*WORK REQUIRED*. Sift the listing for lines that hold the string "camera" and pull them out.

*DATA FOR THE TASK*.
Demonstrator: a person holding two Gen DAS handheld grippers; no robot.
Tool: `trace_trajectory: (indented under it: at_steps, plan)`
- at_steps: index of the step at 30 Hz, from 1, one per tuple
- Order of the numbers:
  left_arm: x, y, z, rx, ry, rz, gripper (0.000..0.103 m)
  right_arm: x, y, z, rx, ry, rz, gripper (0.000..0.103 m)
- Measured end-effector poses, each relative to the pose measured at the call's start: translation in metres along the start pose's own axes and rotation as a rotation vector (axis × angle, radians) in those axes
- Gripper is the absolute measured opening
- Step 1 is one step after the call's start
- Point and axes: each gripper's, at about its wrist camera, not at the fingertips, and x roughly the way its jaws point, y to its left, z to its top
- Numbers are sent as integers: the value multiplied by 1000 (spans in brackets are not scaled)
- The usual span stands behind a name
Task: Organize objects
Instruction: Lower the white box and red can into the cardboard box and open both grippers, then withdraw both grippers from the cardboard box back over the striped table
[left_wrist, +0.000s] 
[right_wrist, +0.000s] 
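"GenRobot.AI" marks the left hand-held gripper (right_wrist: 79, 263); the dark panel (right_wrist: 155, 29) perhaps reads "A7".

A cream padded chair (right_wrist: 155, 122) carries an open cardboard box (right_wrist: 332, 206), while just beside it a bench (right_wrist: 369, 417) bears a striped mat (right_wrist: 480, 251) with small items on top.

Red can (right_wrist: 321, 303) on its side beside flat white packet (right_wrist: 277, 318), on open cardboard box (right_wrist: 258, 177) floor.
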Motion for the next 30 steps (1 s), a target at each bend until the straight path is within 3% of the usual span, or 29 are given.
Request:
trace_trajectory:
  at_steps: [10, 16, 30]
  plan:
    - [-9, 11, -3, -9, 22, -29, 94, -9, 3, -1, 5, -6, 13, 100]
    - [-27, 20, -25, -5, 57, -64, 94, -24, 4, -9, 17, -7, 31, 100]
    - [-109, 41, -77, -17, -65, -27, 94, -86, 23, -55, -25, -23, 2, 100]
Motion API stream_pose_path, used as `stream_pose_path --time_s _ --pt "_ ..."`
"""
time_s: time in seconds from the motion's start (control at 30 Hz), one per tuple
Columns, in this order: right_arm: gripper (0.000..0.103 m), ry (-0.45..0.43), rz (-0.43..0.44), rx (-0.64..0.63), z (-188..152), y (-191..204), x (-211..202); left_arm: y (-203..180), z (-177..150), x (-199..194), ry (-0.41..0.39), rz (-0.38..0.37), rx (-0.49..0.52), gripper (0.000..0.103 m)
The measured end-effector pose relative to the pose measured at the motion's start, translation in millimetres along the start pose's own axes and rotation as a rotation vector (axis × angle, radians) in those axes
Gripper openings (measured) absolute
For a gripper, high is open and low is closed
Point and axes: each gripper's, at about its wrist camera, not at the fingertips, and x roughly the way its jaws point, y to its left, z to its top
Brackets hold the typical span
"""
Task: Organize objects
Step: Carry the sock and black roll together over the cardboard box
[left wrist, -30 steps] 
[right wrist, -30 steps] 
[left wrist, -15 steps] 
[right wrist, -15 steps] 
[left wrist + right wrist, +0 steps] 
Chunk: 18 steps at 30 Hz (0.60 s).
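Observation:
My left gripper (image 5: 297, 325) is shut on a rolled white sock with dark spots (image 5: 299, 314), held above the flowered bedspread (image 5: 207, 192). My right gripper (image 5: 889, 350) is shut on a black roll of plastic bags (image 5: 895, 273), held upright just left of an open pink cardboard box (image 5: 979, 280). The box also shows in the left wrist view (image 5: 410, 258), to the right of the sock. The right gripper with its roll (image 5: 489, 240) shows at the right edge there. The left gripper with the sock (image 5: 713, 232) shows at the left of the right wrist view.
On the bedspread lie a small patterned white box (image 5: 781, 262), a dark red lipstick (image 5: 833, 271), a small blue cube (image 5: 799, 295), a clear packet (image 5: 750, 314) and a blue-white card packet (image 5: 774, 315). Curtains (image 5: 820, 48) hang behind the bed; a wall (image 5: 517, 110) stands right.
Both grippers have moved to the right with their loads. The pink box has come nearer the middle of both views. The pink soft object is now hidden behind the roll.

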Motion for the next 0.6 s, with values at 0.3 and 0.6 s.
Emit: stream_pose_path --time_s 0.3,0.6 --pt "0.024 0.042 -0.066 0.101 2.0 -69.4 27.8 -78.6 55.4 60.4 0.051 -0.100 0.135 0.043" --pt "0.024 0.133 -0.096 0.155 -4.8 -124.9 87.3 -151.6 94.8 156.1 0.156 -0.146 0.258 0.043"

*RESPONSE TO THE TASK*.
- Point and axes: each gripper's, at about its wrist camera, not at the fingertips, and x roughly the way its jaws point, y to its left, z to its top
Point and axes: each gripper's, at about its wrist camera, not at the fingertips, and x roughly the way its jaws point, y to its left, z to its top

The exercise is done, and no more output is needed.